As a monopoly insurer ICBC often has one adjuster assigned to look after a person’s claim for no-fault benefits and at the same time look after the defendant’s interests in the Plaintiff’s tort claim.  Often times ICBC will obtain a no-fault benefits medical exam and then once a tort claim is launched seek a second exam with a different physician pursuant to the BC Supreme Court Rules.  Can ICBC do this?  The answer is sometimes yes but is highly factually dependent and reasons for judgement were released today by the BC Supreme Court, Vancouver Registry, dealing with this area of law.
In today’s case (Imeri v. Janczukowski) the Plaintiff was injured in a motor vehicle collision in 2005.  The Plaintiff and Defendant were insured with ICBC.  The same ICBC adjuster was looking after the Plaintiff’s no-fault benefits claim and acting on behalf of the defendant in the tort claim.  ICBC sent the Plaintiff for an IME with an orthopaedic surgeon (Dr. Boyle) as part of the no-fault benefits application process.  In the course of the tort claim the Defendant then sought an order sending the Plaintiff for an IME with a different orthopaedic surgeon (Dr. McGraw).  The Plaintiff opposed this motion and argued that if ICBC is entitled to a second exam it should be with the the same doctor.  Master Shaw sided with the Plaintiff.  In doing so the Court provided the following useful reasons:

[17]        Rule 7-6(1), which is the new Rule 30, provides as follows:

Order for medical examination

(1) If the physical or mental condition of a person is in issue in an action, the court may order that the person submit to examination by a medical practitioner or other qualified person, and if the court makes an order under this subrule, the court may also make

(a) an order respecting any expenses connected with the examination, and

(b) an order that the result of the examination be put in writing and that copies be made available to interested parties of record.

[18]        In Stainer v.

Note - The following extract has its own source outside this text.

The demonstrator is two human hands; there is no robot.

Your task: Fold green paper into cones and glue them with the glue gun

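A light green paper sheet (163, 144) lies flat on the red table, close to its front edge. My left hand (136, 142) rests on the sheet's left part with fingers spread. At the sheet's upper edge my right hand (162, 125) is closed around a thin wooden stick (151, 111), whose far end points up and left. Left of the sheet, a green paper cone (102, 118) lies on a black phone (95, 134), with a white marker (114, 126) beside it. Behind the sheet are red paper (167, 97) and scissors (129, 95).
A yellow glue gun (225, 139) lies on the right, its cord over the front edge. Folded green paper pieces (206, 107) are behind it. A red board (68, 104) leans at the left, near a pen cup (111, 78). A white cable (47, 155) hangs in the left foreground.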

Plaza, 2001 BCCA 133, Finch J.A. (as he then was) said at para. 8:

… the purpose of Rule 30 is to put the parties on an equal footing with respect to medical evidence.

[19]        Although the first question would be whether the defence needs an IME of an orthopaedic specialist to put the parties on an equal footing with respect to medical evidence, counsel for the plaintiff did not oppose the plaintiff attending a defence IME with an orthopaedic specialist as long as it was Dr. Boyle. The plaintiff agrees to go back to Dr. Boyle for the IME.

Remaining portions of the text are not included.